While progressive companies are beginning to put their staff first – e.g. offering up alternative, flexible ways of working – a lot of people are still left wanting when it comes to striking up a healthy work-life balance.

Not only is modern day professional stress a contributor to the demand for wellness tourism, brands and business owners alike can actively move towards a healthier ethos, by making health and well-being experiences readily available to those who need more than just a break.

5) Wellness tourism represents about 6% (524.4 million) of all domestic and international trips

Another key finding to come from the GWTER, this statistic does primarily illustrate the presence of wellness tourism across the travel industry. However, it also indicates that those seeking valuable health and wellbeing experiences may find what they’re looking for right on their doorstep.

Domestic wellness travel makes up a large percentage of the 524.4 million trips made by wellness tourists – meaning this kind of tourism doesn’t need to cost the earth and can be made convenient and easily accessible to pretty much everyone.

6) Non–spa-related healthy travel represents 59% of the wellness tourism industry (SRI International)

For many, the first thing that comes to mind when we talk about health and wellbeing experiences is a spa treatment. For a long time, this type of wellness travel dominated the industry. However, as demand has grown, so has the variety of experiences available to tourists.

Finding the right wellness activity, for the right person is a necessity. This poses a challenge for brands who are looking to align their promotion with an audience, but also presents an opportunity to drill down into a niche and deliver an experience that really appeals to the consumers it’s aimed at.

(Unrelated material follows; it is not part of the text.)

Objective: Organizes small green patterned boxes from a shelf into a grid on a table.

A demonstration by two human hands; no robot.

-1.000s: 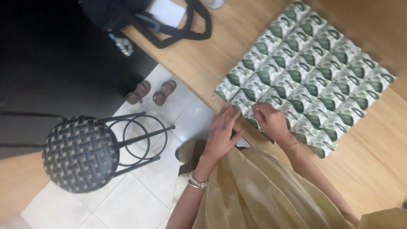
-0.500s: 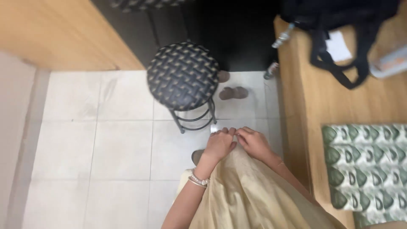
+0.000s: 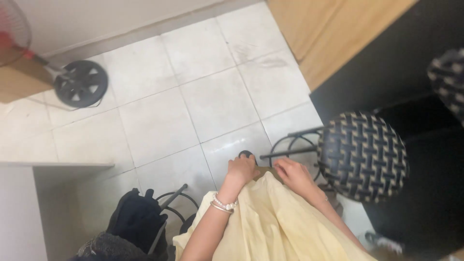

7) 71% of travel agents in North America and Europe say consumers are more aware of wellness travel

Wellness media, marketing and gifting company Spafinder Wellness 365, have noted a massive increase in awareness of wellness travel across North America and Europe. With nearly three-quarters of this demographic developing a knowledge of health and wellbeing travel, this is a key audience for brands and travel agents alike.

The top five wellness tourism countries – United States, Germany, Japan, France, Austria – account for over half of the market (63% of expenditures). It’s not coincidence that four out of the five are North American and European countries.

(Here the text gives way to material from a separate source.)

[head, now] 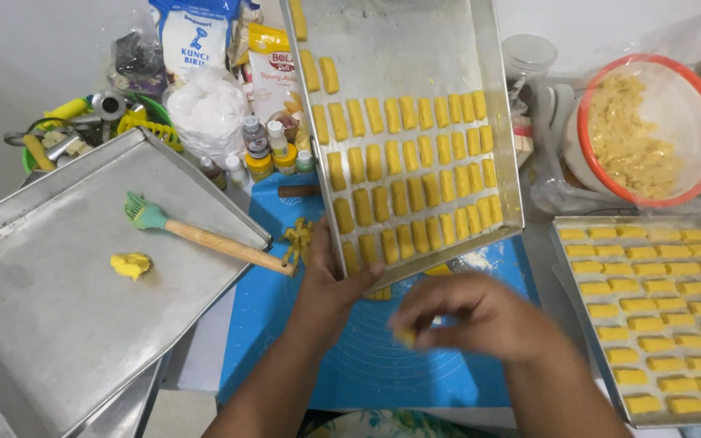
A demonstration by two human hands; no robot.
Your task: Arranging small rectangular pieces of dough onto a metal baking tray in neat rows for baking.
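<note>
Two metal trays hold rows of small yellow oblong dough pieces. The central rectangular aluminium baking tray [415,49] is tilted, its near edge lifted off the blue silicone rolling mat [367,357]. It is propped by the left hand [330,284], whose thumb and fingers are clamped on the tray's lower-left rim. The tilt looks meant to bring the unfilled near strip within reach, w/ the far rows already packed.

The right hand [472,316] is held just below that rim, over the mat. Its fingers are curled in a pinch around a small yellow dough piece [404,336], which is blurred, so the exact grip can't be told. The piece is thus between fingertips, close to the tray's near edge and not yet on it.

A second flat aluminium tray at the right [565,268] lies level and is nearly filled w/ the same yellow pieces [651,316], set aside within arm's reach. A wide empty steel tray at the left [50,324] carries only a lump of yellow dough [130,264] and a green silicone brush with a wooden handle [204,235], the handle overhanging the rim toward the mat. A white bowl with an orange rim [651,126], covered in clear film, holds crumbly pale filling at the upper right. Small bottles [273,150], flour bags [196,32] and a tied plastic bag are crowded behind.
</note>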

8) More than half of the projected growth in wellness tourism trips through 2017 will take place in Asia, Latin America, the Middle East and North Africa

One final statistic, courtesy of SRI International, presents us with an even deeper insight into the geographic trends shaping wellness tourism.

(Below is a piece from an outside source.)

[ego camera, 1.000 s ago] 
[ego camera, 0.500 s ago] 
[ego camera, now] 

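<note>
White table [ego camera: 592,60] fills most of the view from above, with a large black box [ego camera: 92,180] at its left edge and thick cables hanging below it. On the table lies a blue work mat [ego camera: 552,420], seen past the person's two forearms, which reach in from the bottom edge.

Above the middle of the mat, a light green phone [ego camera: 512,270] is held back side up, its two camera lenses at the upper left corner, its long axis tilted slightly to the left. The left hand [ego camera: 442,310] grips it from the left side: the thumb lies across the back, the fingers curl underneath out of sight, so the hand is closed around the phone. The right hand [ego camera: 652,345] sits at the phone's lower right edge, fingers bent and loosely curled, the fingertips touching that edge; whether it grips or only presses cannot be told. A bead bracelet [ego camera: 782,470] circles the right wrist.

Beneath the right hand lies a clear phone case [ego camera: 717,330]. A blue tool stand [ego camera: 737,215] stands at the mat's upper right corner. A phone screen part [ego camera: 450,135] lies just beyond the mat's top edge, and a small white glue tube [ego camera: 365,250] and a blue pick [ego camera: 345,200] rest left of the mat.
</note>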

We’ve already revealed that Europe and North America are dominant forces in the industry. However, huge growth is expected to come out of Asia, Latin America, the Middle East and North Africa over the next year.

While this tells us that wellness tourism is becoming a far more global industry, it’s also incredibly important to note that many wellness treatments originate from these parts of the world (e.g. meditation and Yoga in India and Temazcal in Mexico). Travellers across the globe are seeking more authentic experiences and things are no different in the wellness world.

Explosive growth and new horizons

There’s no doubt about it, the wellness industry is booming and this trend looks set to continue as an increasing number of people grow weary of generic travel experiences. Global awareness of the benefits of wellness travel is on the up, and with a diverse audience comes new tailored experiences.

There is both a global and domestic market for wellness tourism, which hands brands, employers and travel agents the opportunity to offer up a wide range of experiences to consumers – from long haul luxury, to local retreats – there’s something for everyone.